Are you asking for me to also tell the sample program to run the function in a separate thread?
DolphinMann
User
Posts: 158
Joined: Mon Aug 04, 2014 7:34 pm

Re: OCR Hanging

Post by DolphinMann »

I have tried everything I can think of and still cannot figure this out.

If I run the OCR from the following it works:

-Direct Function call from "public static void main" of a simple 2 line program, as shown in my above code snippet

However in my Windows service I cannot get it to work at all. I tried putting a hardcoded line at the service start to OCR a static file and it hangs. So it appears to be something related to the process running in a windows Service instead of a program
DolphinMann
User
Posts: 158
Joined: Mon Aug 04, 2014 7:34 pm

Re: OCR Hanging

Post by DolphinMann »

More Info:

I think I have this fixed but am still doing some testing.

If I move the call to the INIT function, exactly as it is above to the "static void main" of my windows service, so now the PDFTools.Init is the very first thing the service does. This seems to work even when actions are execution in a separate thread.

However if I made the INIT call from a separate thread, it seems like the OCR would fail, but not all PDF calls would fail, just OCR.

I am still not sure exactly what is going on or if what I've done is the real fix or perhaps it is something else that I am just not aware of, but that seemed to help.

Does that make sense? Does it seem logical that such a thing could be the point of failure for the OCR operation?
Sasha - Tracker Dev Team
User
Posts: 5522
Joined: Fri Nov 21, 2014 8:27 am
Contact:

Re: OCR Hanging

Post by Sasha - Tracker Dev Team »

Hello DolphinMann,

Well the Init and Shutdown methods should be done in the same thread and preferably once. Then everything else should behave normally. Again normally when we are talking about languages like C++ that gives us a direct memory management and management of the COM and we don't have such special effects as the .Net often gives us.

Cheers,
Alex
Subscribe at:
https://www.youtube.com/channel/UC-TwAMNi1haxJ1FX3LvB4CQ
DolphinMann
User
Posts: 158
Joined: Mon Aug 04, 2014 7:34 pm

Re: OCR Hanging

Post by DolphinMann »

I did have some protection in INIT(and it was a static object) to ensure that it was only called once or if it was already called it would skip the function.

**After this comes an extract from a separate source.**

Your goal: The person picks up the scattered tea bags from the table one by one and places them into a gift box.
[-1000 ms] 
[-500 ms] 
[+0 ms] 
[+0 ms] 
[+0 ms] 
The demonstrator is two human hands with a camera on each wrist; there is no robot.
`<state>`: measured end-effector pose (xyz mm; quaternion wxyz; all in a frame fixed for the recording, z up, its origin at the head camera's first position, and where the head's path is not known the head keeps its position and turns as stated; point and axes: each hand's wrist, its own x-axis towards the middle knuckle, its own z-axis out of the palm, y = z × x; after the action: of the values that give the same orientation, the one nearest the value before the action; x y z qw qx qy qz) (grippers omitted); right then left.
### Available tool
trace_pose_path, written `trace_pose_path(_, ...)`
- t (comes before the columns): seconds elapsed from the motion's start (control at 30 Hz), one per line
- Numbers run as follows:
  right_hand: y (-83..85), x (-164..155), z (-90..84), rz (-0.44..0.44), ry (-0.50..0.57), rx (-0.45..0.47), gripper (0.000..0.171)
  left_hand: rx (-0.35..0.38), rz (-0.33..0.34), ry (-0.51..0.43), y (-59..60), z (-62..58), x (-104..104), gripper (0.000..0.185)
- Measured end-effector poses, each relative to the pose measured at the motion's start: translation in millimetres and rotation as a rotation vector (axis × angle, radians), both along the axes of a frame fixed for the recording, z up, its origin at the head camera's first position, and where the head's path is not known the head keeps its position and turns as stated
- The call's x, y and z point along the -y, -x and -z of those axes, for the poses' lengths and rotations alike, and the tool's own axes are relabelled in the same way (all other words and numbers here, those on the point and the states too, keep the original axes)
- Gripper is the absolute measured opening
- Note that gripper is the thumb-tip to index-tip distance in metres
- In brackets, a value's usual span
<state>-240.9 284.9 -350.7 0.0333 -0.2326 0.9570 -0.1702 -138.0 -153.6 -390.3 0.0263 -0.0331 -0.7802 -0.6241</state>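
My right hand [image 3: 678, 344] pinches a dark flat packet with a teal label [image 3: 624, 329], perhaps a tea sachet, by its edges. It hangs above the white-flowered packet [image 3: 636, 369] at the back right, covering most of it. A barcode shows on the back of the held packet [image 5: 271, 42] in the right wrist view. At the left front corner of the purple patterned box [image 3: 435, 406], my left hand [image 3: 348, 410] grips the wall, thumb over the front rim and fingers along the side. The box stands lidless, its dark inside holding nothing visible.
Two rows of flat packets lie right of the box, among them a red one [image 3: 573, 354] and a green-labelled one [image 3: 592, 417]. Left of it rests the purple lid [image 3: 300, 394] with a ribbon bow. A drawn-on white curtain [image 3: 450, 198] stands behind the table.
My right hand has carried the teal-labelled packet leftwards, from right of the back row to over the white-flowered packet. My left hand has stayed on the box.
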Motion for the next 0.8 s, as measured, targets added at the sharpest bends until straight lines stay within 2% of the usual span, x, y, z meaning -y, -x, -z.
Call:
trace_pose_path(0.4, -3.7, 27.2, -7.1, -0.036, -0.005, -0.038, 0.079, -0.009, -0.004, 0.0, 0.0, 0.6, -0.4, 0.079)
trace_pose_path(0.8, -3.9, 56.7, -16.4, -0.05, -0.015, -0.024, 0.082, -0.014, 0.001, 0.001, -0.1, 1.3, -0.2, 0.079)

I think my problem was that the INIT was called on a different thread and thus not accessible to worker threads.
Sasha - Tracker Dev Team
User
Posts: 5522
Joined: Fri Nov 21, 2014 8:27 am
Contact:

Re: OCR Hanging

Post by Sasha - Tracker Dev Team »

Hello DolphinMann,

Yup, probably that was the cause.

Cheers,
Alex
Subscribe at:
https://www.youtube.com/channel/UC-TwAMNi1haxJ1FX3LvB4CQ
DolphinMann
User
Posts: 158
Joined: Mon Aug 04, 2014 7:34 pm

Re: OCR Hanging

Post by DolphinMann »

Sorry to necro an old thread but this is related....

I am starting to have this issue again with a more complicated Windows Service. I don't want to derail the entire forum with "best threading practice", but what should I do for something like a Windows Service that spawns many worker threads.

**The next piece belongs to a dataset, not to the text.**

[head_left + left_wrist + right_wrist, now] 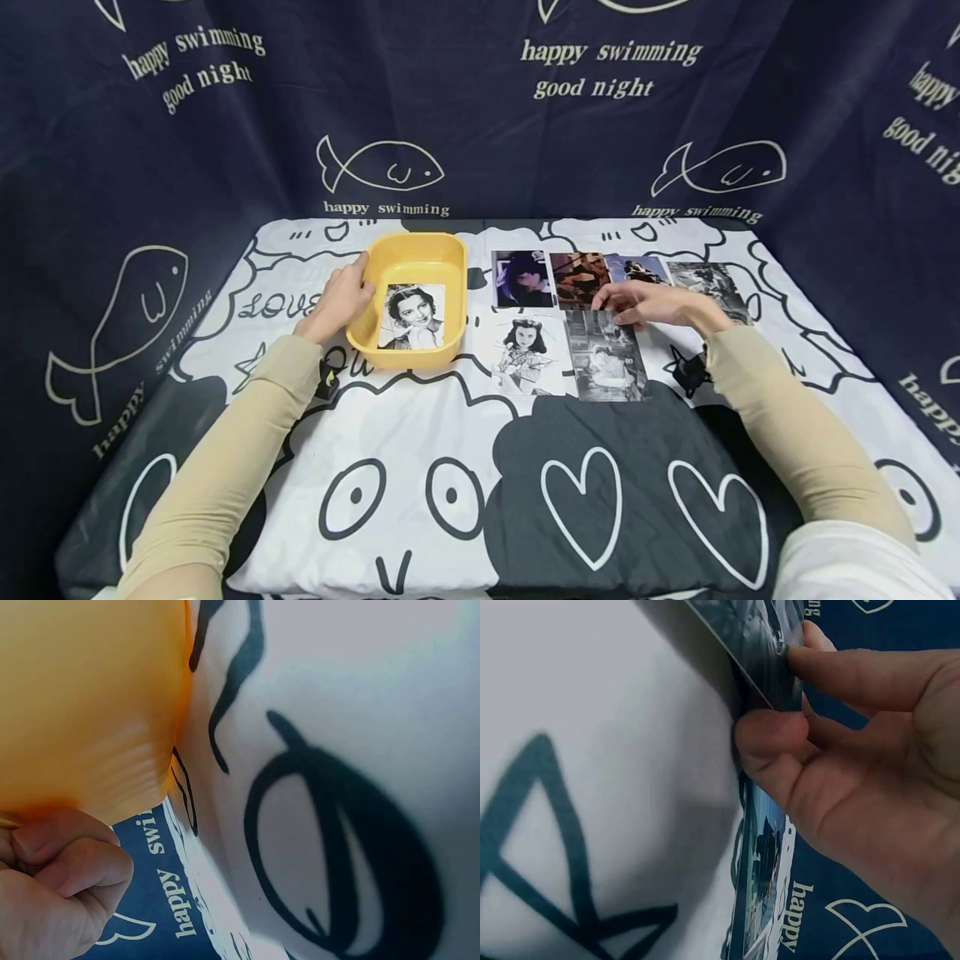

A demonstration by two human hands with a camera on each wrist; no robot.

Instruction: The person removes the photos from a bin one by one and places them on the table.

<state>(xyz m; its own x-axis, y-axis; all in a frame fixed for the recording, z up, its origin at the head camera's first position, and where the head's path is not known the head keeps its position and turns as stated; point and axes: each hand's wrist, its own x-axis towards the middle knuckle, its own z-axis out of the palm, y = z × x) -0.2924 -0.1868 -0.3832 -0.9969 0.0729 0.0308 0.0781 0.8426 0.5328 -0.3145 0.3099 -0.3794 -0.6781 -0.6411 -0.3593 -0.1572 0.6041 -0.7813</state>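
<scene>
A yellow plastic basin [405, 360] stands on the left half of the cloth-covered table, with a black-and-white portrait photo [412, 317] lying in it. My left hand [341, 302] grips the basin's left rim; the left wrist view shows the fingers curled at that rim. On the right, my right hand [648, 303] pinches the top edge of a grey photo print [607, 360] of a figure in a pale dress. In the right wrist view this photo print [757, 637] is tilted up from the cloth, between thumb and fingers.
Left of the held print lies a photo of a dark-haired figure [527, 354]. Behind are a purple photo [521, 279], an orange-brown photo [577, 279], a blue-sky photo [637, 268] and a grey photo [705, 282]. A dark blue curtain [495, 150] hangs behind the table.
</scene>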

When the Windows Service starts, let's say the MAIN thread is ID1. When I start a worker thread, ID2, I am not sure how to make a call back to Thread 1 as this is now a Windows APP with a GUI, in which I can always call back to the GUI thread. To my knowledge, and in C#, I would need to create a thread which polls and pulls from some type of blocking collection in order to accomplish this, which is no small change.

The other option, but curious if it will cause problems, would be to simply create a new instance of the PDF X-Change library for each worker thread, but this also doesn't seem like the best approach.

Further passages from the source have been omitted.